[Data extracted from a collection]

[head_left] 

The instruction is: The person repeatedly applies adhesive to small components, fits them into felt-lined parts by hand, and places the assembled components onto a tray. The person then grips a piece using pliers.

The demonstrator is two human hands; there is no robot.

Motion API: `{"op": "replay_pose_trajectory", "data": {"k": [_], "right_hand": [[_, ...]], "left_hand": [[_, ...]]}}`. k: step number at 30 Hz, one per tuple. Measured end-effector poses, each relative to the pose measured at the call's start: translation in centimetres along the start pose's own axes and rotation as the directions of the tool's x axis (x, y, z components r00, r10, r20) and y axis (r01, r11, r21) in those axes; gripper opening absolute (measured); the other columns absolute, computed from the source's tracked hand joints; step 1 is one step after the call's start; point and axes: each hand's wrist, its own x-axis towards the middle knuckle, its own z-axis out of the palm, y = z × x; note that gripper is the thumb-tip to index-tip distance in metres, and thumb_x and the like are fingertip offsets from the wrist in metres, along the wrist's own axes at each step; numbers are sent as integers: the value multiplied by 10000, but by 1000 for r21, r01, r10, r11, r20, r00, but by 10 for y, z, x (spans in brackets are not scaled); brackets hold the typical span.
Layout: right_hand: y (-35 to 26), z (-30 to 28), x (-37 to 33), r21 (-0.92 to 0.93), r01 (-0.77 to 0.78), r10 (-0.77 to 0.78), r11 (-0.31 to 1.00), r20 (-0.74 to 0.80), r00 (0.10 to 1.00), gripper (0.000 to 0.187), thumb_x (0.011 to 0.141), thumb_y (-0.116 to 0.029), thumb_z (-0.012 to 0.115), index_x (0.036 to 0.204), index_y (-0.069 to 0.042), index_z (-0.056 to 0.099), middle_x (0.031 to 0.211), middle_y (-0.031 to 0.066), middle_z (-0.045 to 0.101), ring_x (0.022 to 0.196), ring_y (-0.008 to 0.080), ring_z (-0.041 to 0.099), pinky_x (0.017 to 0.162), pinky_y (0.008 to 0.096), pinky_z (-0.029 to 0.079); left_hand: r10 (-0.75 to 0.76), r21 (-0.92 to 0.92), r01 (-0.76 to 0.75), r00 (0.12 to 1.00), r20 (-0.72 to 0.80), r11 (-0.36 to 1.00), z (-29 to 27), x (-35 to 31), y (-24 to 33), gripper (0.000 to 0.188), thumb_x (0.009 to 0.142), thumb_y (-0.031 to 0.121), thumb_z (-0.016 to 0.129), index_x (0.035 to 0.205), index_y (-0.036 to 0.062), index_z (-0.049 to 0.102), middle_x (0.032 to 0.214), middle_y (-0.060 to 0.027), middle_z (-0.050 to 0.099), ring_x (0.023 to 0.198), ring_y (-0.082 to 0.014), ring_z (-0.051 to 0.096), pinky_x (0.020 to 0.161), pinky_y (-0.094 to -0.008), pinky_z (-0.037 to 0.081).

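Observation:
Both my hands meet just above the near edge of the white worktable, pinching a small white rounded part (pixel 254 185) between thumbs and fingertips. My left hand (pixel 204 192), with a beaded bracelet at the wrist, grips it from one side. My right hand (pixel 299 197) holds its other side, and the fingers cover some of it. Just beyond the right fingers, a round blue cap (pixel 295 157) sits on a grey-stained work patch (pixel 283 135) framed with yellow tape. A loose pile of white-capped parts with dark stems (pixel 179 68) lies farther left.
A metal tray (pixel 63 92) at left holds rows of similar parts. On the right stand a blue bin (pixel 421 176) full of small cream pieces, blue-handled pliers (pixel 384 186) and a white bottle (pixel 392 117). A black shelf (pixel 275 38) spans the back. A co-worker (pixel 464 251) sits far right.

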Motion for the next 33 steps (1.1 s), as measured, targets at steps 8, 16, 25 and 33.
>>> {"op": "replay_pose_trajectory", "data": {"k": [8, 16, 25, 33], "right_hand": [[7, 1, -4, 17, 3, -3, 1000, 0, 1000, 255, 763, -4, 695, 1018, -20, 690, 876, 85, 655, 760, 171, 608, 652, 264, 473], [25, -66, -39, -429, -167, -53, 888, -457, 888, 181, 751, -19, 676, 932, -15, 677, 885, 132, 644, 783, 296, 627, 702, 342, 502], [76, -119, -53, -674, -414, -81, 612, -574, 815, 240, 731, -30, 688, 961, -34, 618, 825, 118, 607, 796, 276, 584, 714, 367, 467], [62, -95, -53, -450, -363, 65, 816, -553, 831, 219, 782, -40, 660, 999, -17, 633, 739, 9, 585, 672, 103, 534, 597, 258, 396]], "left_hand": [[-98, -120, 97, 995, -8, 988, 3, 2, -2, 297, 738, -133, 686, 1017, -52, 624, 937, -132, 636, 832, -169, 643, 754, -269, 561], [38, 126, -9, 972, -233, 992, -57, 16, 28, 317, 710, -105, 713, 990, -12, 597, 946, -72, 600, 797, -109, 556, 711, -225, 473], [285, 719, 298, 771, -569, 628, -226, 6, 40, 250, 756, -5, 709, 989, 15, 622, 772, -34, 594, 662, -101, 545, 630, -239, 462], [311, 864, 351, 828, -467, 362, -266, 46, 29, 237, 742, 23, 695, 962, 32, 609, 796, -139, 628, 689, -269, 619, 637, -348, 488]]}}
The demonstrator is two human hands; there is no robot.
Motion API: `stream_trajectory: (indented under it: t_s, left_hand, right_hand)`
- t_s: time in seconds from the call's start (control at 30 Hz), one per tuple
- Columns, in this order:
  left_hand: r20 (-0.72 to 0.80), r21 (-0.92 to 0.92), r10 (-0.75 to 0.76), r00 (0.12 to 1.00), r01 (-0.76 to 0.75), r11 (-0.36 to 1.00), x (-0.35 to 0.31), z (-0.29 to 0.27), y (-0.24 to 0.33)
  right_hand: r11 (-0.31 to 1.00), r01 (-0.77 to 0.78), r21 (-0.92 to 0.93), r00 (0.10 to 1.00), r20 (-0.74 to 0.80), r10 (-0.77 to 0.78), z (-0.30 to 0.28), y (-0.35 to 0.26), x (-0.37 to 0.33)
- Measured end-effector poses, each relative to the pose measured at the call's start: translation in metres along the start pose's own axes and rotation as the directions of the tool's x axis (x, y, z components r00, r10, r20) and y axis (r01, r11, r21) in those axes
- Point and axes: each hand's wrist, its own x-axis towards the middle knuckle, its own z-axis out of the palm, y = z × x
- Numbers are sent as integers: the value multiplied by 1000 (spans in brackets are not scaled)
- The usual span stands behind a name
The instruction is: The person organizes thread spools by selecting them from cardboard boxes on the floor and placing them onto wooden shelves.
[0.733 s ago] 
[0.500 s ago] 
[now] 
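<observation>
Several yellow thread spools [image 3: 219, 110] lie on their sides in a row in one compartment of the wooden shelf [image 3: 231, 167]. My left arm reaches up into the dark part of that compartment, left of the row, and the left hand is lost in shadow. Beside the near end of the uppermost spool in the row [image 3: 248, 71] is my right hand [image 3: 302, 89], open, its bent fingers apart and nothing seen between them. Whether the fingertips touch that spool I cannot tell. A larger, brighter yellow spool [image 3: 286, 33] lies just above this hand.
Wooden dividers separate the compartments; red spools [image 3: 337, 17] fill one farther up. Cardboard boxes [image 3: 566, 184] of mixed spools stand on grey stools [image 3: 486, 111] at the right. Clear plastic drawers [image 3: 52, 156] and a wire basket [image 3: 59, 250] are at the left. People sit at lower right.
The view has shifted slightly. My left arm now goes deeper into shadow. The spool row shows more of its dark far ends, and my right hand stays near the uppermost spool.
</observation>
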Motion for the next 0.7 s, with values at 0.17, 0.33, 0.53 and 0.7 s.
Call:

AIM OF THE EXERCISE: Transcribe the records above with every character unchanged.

TASK OUTPUT:
[head_left] 

The instruction is: The person repeatedly applies adhesive to small components, fits them into felt-lined parts by hand, and places the assembled components onto a tray. The person then grips a piece using pliers.

The demonstrator is two human hands; there is no robot.

Motion API: `{"op": "replay_pose_trajectory", "data": {"k": [_], "right_hand": [[_, ...]], "left_hand": [[_, ...]]}}`. k: step number at 30 Hz, one per tuple. Measured end-effector poses, each relative to the pose measured at the call's start: translation in centimetres along the start pose's own axes and rotation as the directions of the tool's x axis (x, y, z components r00, r10, r20) and y axis (r01, r11, r21) in those axes; gripper opening absolute (measured); the other columns absolute, computed from the source's tracked hand joints; step 1 is one step after the call's start; point and axes: each hand's wrist, its own x-axis towards the middle knuckle, its own z-axis out of the palm, y = z × x; note that gripper is the thumb-tip to index-tip distance in metres, and thumb_x and the like are fingertip offsets from the wrist in metres, along the wrist's own axes at each step; numbers are sent as integers: the value multiplied by 10000, but by 1000 for r21, r01, r10, r11, r20, r00, but by 10 for y, z, x (spans in brackets are not scaled); brackets hold the typical span.
Layout: right_hand: y (-35 to 26), z (-30 to 28), x (-37 to 33), r21 (-0.92 to 0.93), r01 (-0.77 to 0.78), r10 (-0.77 to 0.78), r11 (-0.31 to 1.00), r20 (-0.74 to 0.80), r00 (0.10 to 1.00), gripper (0.000 to 0.187), thumb_x (0.011 to 0.141), thumb_y (-0.116 to 0.029), thumb_z (-0.012 to 0.115), index_x (0.036 to 0.204), index_y (-0.069 to 0.042), index_z (-0.056 to 0.099), middle_x (0.031 to 0.211), middle_y (-0.031 to 0.066), middle_z (-0.045 to 0.101), ring_x (0.022 to 0.196), ring_y (-0.008 to 0.080), ring_z (-0.041 to 0.099), pinky_x (0.017 to 0.162), pinky_y (0.008 to 0.096), pinky_z (-0.029 to 0.079); left_hand: r10 (-0.75 to 0.76), r21 (-0.92 to 0.92), r01 (-0.76 to 0.75), r00 (0.12 to 1.00), r20 (-0.72 to 0.80), r11 (-0.36 to 1.00), z (-29 to 27), x (-35 to 31), y (-24 to 33), gripper (0.000 to 0.188), thumb_x (0.009 to 0.142), thumb_y (-0.031 to 0.121), thumb_z (-0.016 to 0.129), index_x (0.035 to 0.205), index_y (-0.036 to 0.062), index_z (-0.049 to 0.102), middle_x (0.032 to 0.214), middle_y (-0.060 to 0.027), middle_z (-0.050 to 0.099), ring_x (0.023 to 0.198), ring_y (-0.082 to 0.014), ring_z (-0.051 to 0.096), pinky_x (0.020 to 0.161), pinky_y (-0.094 to -0.008), pinky_z (-0.037 to 0.081).

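Observation:
Both my hands meet just above the near edge of the white worktable, pinching a small white rounded part (pixel 254 185) between thumbs and fingertips. My left hand (pixel 204 192), with a beaded bracelet at the wrist, grips it from one side. My right hand (pixel 299 197) holds its other side, and the fingers cover some of it. Just beyond the right fingers, a round blue cap (pixel 295 157) sits on a grey-stained work patch (pixel 283 135) framed with yellow tape. A loose pile of white-capped parts with dark stems (pixel 179 68) lies farther left.
A metal tray (pixel 63 92) at left holds rows of similar parts. On the right stand a blue bin (pixel 421 176) full of small cream pieces, blue-handled pliers (pixel 384 186) and a white bottle (pixel 392 117). A black shelf (pixel 275 38) spans the back. A co-worker (pixel 464 251) sits far right.
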
Motion for the next 33 steps (1.1 s), as measured, targets at steps 8, 16, 25 and 33.
>>> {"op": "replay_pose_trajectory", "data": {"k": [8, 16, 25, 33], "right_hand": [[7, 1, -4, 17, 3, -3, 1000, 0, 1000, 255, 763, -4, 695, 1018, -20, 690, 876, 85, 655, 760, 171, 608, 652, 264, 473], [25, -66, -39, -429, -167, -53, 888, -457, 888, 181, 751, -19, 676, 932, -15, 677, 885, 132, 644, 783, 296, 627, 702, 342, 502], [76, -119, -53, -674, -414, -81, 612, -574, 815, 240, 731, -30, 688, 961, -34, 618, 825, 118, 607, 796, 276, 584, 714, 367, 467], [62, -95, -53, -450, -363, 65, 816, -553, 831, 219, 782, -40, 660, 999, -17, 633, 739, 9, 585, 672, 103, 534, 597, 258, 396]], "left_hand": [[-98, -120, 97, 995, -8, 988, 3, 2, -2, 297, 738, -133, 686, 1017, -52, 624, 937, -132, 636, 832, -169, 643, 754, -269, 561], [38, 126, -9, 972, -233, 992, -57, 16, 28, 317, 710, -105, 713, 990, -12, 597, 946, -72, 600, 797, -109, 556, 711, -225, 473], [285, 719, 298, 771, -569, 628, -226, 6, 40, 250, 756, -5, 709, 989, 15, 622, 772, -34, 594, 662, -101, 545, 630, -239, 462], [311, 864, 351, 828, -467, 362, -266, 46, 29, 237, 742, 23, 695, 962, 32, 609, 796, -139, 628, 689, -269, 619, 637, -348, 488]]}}
The demonstrator is two human hands; there is no robot.
Motion API: `stream_trajectory: (indented under it: t_s, left_hand, right_hand)`
- t_s: time in seconds from the call's start (control at 30 Hz), one per tuple
- Columns, in this order:
  left_hand: r20 (-0.72 to 0.80), r21 (-0.92 to 0.92), r10 (-0.75 to 0.76), r00 (0.12 to 1.00), r01 (-0.76 to 0.75), r11 (-0.36 to 1.00), x (-0.35 to 0.31), z (-0.29 to 0.27), y (-0.24 to 0.33)
  right_hand: r11 (-0.31 to 1.00), r01 (-0.77 to 0.78), r21 (-0.92 to 0.93), r00 (0.10 to 1.00), r20 (-0.74 to 0.80), r10 (-0.77 to 0.78), z (-0.30 to 0.28), y (-0.35 to 0.26), x (-0.37 to 0.33)
- Measured end-effector poses, each relative to the pose measured at the call's start: translation in metres along the start pose's own axes and rotation as the directions of the tool's x axis (x, y, z components r00, r10, r20) and y axis (r01, r11, r21) in those axes
- Point and axes: each hand's wrist, its own x-axis towards the middle knuckle, its own z-axis out of the palm, y = z × x
- Numbers are sent as integers: the value multiplied by 1000 (spans in brackets are not scaled)
- The usual span stands behind a name
The instruction is: The person organizes thread spools by selecting them from cardboard boxes on the floor and placing them onto wooden shelves.
[0.733 s ago] 
[0.500 s ago] 
[now] 
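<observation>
Several yellow thread spools [image 3: 219, 110] lie on their sides in a row in one compartment of the wooden shelf [image 3: 231, 167]. My left arm reaches up into the dark part of that compartment, left of the row, and the left hand is lost in shadow. Beside the near end of the uppermost spool in the row [image 3: 248, 71] is my right hand [image 3: 302, 89], open, its bent fingers apart and nothing seen between them. Whether the fingertips touch that spool I cannot tell. A larger, brighter yellow spool [image 3: 286, 33] lies just above this hand.
Wooden dividers separate the compartments; red spools [image 3: 337, 17] fill one farther up. Cardboard boxes [image 3: 566, 184] of mixed spools stand on grey stools [image 3: 486, 111] at the right. Clear plastic drawers [image 3: 52, 156] and a wire basket [image 3: 59, 250] are at the left. People sit at lower right.
The view has shifted slightly. My left arm now goes deeper into shadow. The spool row shows more of its dark far ends, and my right hand stays near the uppermost spool.
</observation>
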Motion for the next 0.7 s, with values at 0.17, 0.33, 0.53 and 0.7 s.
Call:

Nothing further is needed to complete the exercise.